Esta dualidad humana se transpone con lo que Freud describía como ambivalencia en el neurótico ya que, a decir de Freud, las pulsiones de vida y de muerte llegan a coincidir; como ejemplo pone el acto sexual, en el que argumenta que no es puramente libidinal, sino que contiene matices de agresión.

Una coincidencia más es que el fruto de la unión de Eros y Psique sea Placer. Freud describe al principio del placer como un modo primario de funcionamiento del aparato anímico y bajo las pulsiones de auto-conservación del yo, éste es relevado por el principio de realidad.

En Más allá del Principio del Placer (1920/2012), nos recuerda que la meta de la vida es la muerte y que dentro de ésta dicotomía, las pulsiones yoicas se apresuran a completar esta tarea, mientras que las pulsiones sexuales buscan prolongar y preservarse en ese tiempo de vida. A manera de conclusión en este texto, Freud propone lo siguiente:

Con la tesis de la libido narcisista y la extensión del concepto de libido a la célula individual, la pulsión sexual se nos convirtió en Eros, que procura esforzar las partes de la sustancia viva unas hacia otras y cohesionarlas; y las comúnmente llamadas pulsiones sexuales aparecieron como la parte de este Eros vuelta hacia el objeto. Según la especulación, este Eros actúa desde el comienzo de la vida y, como «pulsión de vida», entra en oposición con la «pulsión de muerte», nacida por la animación de lo inorgánico. La especulación busca entonces resolver el enigma de la vida mediante la hipótesis de estas dos pulsiones que luchan entre sí desde los orígenes. (Freud, S., 1920/2012, p.59)
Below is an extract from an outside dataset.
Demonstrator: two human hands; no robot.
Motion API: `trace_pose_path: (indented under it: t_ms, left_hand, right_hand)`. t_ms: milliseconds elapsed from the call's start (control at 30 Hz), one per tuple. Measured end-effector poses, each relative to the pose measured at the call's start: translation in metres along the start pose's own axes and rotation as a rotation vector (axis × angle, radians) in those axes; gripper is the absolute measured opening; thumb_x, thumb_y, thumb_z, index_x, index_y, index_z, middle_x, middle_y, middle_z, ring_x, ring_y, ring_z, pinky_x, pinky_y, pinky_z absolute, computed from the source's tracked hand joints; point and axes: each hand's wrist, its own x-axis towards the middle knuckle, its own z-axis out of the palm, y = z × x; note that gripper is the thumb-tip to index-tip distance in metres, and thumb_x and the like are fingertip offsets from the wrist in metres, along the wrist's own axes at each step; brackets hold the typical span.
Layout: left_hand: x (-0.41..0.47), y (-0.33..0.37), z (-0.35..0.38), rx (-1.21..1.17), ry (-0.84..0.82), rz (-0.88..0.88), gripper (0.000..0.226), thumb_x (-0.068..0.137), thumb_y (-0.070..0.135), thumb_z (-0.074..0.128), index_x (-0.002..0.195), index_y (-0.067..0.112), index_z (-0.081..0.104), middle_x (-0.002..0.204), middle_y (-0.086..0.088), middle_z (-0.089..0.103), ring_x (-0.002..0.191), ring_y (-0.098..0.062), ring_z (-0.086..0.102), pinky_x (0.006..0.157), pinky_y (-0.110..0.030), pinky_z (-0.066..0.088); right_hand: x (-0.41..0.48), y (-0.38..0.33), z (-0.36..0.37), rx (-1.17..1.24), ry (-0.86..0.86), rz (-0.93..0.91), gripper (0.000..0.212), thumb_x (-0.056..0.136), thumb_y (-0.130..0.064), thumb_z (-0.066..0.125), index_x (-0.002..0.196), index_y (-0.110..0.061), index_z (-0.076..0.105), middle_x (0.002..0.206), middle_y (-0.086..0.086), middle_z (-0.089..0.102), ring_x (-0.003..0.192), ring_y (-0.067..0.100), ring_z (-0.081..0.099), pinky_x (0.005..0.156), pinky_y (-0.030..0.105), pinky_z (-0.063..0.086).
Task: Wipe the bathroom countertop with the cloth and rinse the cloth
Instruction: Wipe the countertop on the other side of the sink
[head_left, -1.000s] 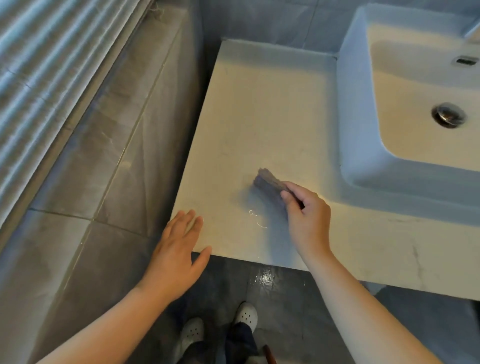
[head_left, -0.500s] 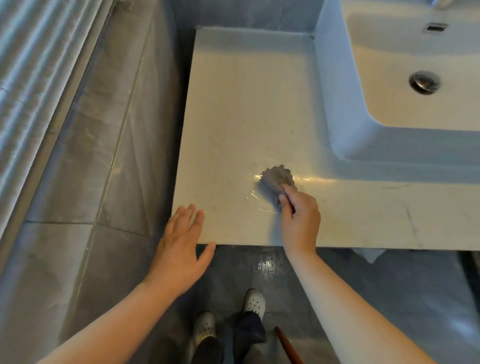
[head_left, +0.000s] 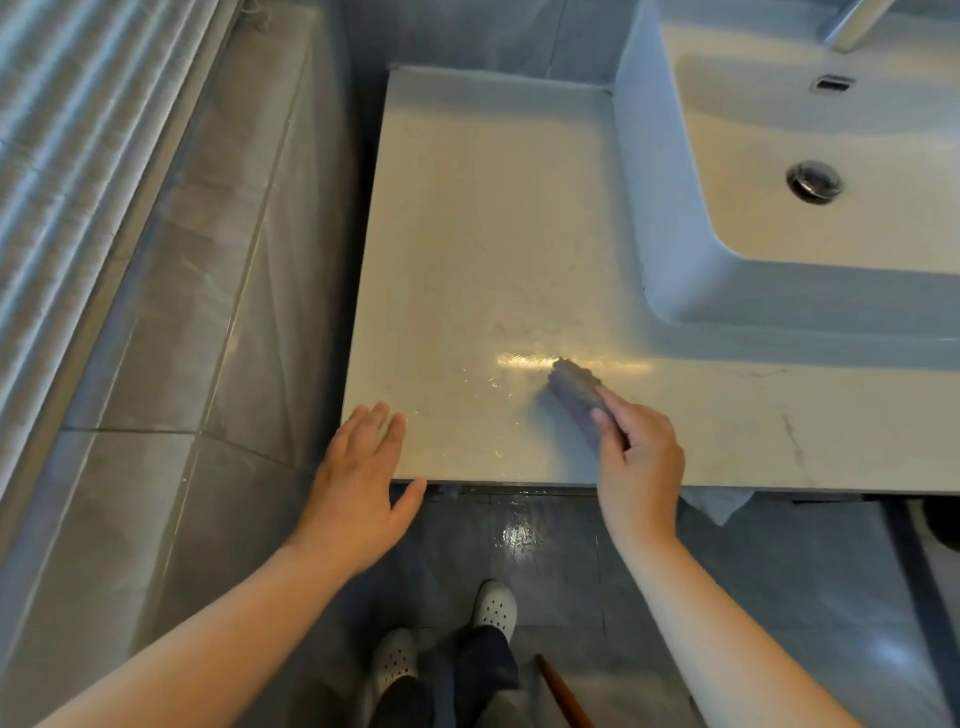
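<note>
The white sink (head_left: 670, 218) sat on the right of the countertop (head_left: 493, 234); in its basin I could see only the round metal drain (head_left: 814, 181) and a small overflow slot (head_left: 832, 83) on the back wall. The tap (head_left: 857, 21) was cut off at the top edge, showing just a slanted metal piece. Down by the person's white shoes (head_left: 496, 608), a reddish-brown stick (head_left: 563, 693) ran out of sight, and I couldn't tell what it was.

The cloth (head_left: 574, 384) was a small, dark grey, bunched wad with a rough texture. It lay on the countertop near the front edge, just ahead of the sink's front wall, at the end of a shiny wet streak (head_left: 524, 360). The right hand (head_left: 641, 467) gripped it with fingers curled round its near end, hiding that part. The left hand (head_left: 358, 493) was spread flat, holding nothing, its fingertips over the front-left corner of the counter.
</note>
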Motion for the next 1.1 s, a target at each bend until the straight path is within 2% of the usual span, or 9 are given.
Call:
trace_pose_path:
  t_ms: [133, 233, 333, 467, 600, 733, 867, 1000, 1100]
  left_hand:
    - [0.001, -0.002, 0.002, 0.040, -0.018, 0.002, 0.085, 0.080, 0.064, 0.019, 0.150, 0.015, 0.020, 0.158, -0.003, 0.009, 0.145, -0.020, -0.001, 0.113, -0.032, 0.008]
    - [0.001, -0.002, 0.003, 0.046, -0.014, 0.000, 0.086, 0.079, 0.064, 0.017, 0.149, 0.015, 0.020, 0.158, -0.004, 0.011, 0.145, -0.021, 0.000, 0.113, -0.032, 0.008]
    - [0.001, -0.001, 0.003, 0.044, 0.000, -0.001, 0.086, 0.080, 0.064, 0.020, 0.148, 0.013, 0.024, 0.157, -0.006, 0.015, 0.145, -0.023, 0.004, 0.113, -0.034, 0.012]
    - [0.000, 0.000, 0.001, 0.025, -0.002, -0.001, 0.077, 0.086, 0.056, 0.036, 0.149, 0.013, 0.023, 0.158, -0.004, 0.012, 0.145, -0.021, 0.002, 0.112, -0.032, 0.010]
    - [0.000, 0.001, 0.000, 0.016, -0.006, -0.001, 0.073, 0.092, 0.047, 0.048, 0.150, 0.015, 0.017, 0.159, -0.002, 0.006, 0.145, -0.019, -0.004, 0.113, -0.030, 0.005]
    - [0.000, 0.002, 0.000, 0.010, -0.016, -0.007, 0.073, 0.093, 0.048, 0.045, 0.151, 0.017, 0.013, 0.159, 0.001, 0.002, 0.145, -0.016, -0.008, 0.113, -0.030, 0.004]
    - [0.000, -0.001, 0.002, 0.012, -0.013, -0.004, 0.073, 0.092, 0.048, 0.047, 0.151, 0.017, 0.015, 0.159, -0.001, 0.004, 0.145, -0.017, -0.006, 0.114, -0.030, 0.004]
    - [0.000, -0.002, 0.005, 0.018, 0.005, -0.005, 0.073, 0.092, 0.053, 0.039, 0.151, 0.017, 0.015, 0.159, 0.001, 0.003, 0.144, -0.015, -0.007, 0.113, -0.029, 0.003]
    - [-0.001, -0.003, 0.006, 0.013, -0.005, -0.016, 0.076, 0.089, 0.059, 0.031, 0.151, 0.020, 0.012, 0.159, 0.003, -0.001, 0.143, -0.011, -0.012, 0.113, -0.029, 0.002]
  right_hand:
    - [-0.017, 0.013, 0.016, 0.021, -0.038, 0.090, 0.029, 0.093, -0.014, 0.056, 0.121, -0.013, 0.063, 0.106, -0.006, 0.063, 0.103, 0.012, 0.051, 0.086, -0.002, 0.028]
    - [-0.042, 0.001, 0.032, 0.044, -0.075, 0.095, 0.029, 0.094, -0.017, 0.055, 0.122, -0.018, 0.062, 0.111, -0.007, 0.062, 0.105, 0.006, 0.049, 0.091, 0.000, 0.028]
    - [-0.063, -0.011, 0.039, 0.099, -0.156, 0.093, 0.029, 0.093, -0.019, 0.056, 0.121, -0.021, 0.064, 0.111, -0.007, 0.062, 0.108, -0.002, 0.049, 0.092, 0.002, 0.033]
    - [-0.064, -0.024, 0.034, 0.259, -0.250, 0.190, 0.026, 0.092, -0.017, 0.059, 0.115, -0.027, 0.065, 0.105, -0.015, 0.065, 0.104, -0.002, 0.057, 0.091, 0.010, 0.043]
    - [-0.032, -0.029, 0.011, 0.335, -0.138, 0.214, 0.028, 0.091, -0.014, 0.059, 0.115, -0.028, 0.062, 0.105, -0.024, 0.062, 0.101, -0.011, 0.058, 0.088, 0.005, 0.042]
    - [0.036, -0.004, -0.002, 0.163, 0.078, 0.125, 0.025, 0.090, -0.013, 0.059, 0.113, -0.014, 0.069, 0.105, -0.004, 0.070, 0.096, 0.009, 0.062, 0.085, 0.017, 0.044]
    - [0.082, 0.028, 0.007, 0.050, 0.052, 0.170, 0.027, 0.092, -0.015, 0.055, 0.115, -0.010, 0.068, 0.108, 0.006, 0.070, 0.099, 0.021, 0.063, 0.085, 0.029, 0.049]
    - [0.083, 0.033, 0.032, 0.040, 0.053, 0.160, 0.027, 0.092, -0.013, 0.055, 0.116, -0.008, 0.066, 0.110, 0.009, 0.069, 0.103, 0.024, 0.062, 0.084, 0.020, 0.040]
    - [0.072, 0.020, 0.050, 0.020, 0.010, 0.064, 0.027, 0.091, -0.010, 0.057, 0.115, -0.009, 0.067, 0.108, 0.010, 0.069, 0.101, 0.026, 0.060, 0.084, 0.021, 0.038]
Freud, como Edipo, buscaba descifrar el enigma de la vida y el desarrollo humano. Si bien hacía una crítica a los pueblos primitivos que tenían un proceso primario del pensamiento, éste retoma el animismo de la mitología y el de la ciencia para crear su propia explicación del mundo y la humanidad, aunque esta vez no de manera externa sino creando una explicación metapsicológica del funcionamiento y actuar del hombre a través de la psique humana creando así el Psicoanálisis.
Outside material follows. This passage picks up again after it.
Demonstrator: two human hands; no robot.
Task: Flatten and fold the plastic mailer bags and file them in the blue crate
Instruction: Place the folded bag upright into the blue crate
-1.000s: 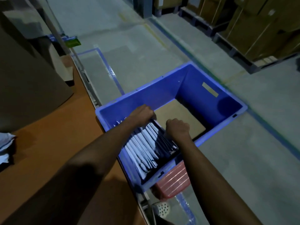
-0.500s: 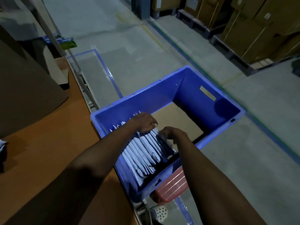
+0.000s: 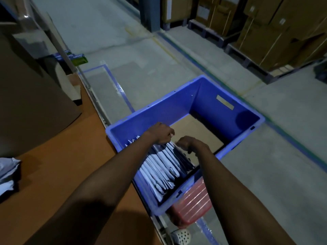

Freud no sólo tomó estas partes primitivas de los pueblos sino que, al tratar de explicarlas, pudo contactar con la esencia del ser humano, increíblemente, las tragedias de los mitos griegos, estaban ocultas en la patología cotidiana de los neuróticos del siglo XX. Eso sí, había un proceso más avanzado en el que no se actuaban, se reprimían, creando así las neurosis. No obstante, la evolución de la humanidad, los conflictos mitológicos de la antigua Grecia prevalecen como obras taquilleras en la teatralidad del Siglo XXI.

 

Bibliografía

  • Freud, S. (2012). Totem y Tabú (1913). En Sigmund Freud Obras completas: Totem y Tabú y otras obras: 1913-1914. (Tomo XIII, pp.1-164) Buenos Aires: Amorrortu.
  • Freud, S. (2012). Más allá del principio del placer (1915). En Sigmund Freud Obras completas: Más allá del principio del placer, Psicología de las masas y análisis del yo y otras obras (1920-1922). (Tomo XVIII, pp.1-62) Buenos Aires: Amorrortu.
  • Garibay, A. M. (2009). Mitología griega: dioses y héroes. México: Editorial Porrúa.
  • Hard, R. (2008). El gran libro de la mitología griega basado en el “Manual de mitología griega” de H.J. Rose. Madrid: La Esfera de los Libros.
  • Hesíodo. (2006). Obras y fragmentos. Madrid: Gredos. P. 80, 104 y 105
  • Serrano, C., Salmerón, F., y Serrano, H. (2010). Eros, Thánatos y Psique: una complicidad triádica. CIENCIA ergo sum, 17(3), 327-332.